**WHAT THE EXERCISE ASKS**
With the exception of the pictures, transcribe the entire listing exactly.

**INFORMATION SUPPLIED**
□ □ □ □ □
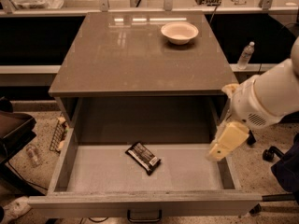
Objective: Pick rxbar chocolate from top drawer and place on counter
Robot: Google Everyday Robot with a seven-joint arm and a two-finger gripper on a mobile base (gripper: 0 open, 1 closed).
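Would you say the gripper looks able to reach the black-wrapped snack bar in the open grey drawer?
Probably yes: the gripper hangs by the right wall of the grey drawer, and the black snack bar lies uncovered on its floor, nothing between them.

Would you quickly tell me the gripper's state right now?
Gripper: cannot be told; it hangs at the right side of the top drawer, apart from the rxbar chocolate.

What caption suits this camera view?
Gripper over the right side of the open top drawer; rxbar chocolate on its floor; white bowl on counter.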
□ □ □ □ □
**RESPONSE BELOW**
Objective: Pick rxbar chocolate from top drawer and place on counter
Robot: Google Everyday Robot with a seven-joint arm and a two-finger gripper on a mobile base (gripper: 0 open, 1 closed).
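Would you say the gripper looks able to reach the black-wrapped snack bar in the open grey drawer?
Probably yes: the gripper hangs by the right wall of the grey drawer, and the black snack bar lies uncovered on its floor, nothing between them.

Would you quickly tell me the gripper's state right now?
Gripper: cannot be told; it hangs at the right side of the top drawer, apart from the rxbar chocolate.

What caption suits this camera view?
Gripper over the right side of the open top drawer; rxbar chocolate on its floor; white bowl on counter.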

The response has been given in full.